◆ Work required: Up to and including the line with "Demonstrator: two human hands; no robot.", copy the records below exactly from their first line.
_____
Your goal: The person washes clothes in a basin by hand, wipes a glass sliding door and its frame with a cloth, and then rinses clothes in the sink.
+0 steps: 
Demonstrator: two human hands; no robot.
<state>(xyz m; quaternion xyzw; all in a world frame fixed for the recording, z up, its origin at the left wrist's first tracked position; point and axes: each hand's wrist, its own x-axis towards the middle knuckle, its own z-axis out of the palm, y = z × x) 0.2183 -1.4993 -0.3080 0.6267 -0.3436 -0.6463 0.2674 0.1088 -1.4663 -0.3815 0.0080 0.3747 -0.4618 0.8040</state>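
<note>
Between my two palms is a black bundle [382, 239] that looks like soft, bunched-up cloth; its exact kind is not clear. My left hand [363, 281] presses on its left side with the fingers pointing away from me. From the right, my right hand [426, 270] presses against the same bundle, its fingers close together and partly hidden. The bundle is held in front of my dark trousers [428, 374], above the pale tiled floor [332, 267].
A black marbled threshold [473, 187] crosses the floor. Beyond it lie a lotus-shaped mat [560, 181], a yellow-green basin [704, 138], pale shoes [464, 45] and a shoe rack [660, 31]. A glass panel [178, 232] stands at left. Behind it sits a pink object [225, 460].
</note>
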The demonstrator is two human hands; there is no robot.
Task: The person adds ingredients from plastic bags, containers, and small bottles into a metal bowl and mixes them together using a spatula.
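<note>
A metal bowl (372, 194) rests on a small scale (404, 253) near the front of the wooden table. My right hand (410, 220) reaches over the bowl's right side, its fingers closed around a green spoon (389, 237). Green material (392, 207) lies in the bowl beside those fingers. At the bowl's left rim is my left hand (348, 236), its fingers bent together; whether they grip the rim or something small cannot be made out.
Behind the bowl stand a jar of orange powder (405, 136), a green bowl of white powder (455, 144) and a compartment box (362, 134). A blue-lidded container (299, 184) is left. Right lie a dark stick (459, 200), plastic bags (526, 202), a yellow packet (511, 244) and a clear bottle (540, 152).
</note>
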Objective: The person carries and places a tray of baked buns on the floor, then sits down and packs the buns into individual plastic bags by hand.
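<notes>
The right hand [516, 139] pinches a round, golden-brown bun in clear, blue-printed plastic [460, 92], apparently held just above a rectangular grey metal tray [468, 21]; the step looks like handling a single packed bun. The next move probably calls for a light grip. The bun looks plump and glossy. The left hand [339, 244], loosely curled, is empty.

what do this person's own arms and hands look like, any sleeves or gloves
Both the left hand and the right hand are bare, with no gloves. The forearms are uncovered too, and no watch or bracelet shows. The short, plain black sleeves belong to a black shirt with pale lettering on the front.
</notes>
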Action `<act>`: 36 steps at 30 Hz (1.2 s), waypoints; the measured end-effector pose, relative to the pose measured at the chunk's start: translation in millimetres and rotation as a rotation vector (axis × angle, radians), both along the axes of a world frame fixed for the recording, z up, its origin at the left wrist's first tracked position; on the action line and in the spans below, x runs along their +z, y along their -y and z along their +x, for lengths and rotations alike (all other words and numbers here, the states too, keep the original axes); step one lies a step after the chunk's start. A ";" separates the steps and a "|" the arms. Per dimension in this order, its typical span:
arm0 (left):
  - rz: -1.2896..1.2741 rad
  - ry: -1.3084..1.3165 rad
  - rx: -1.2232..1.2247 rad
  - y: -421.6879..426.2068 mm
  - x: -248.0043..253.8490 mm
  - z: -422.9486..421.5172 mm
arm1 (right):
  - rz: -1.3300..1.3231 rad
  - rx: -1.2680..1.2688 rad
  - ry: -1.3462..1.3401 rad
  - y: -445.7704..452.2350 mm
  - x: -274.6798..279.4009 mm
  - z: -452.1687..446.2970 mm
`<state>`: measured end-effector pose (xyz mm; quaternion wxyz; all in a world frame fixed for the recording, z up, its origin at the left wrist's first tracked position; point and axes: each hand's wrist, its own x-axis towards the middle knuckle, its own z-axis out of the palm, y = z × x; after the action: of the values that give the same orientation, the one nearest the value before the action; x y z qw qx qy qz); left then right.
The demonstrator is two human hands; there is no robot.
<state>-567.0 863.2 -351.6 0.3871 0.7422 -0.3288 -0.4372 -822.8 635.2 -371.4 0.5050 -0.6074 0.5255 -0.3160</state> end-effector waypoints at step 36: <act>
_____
◆ Task solution:
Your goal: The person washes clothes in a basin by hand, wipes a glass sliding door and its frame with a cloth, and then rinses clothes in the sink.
+0 steps: 
Demonstrator: two human hands; no robot.

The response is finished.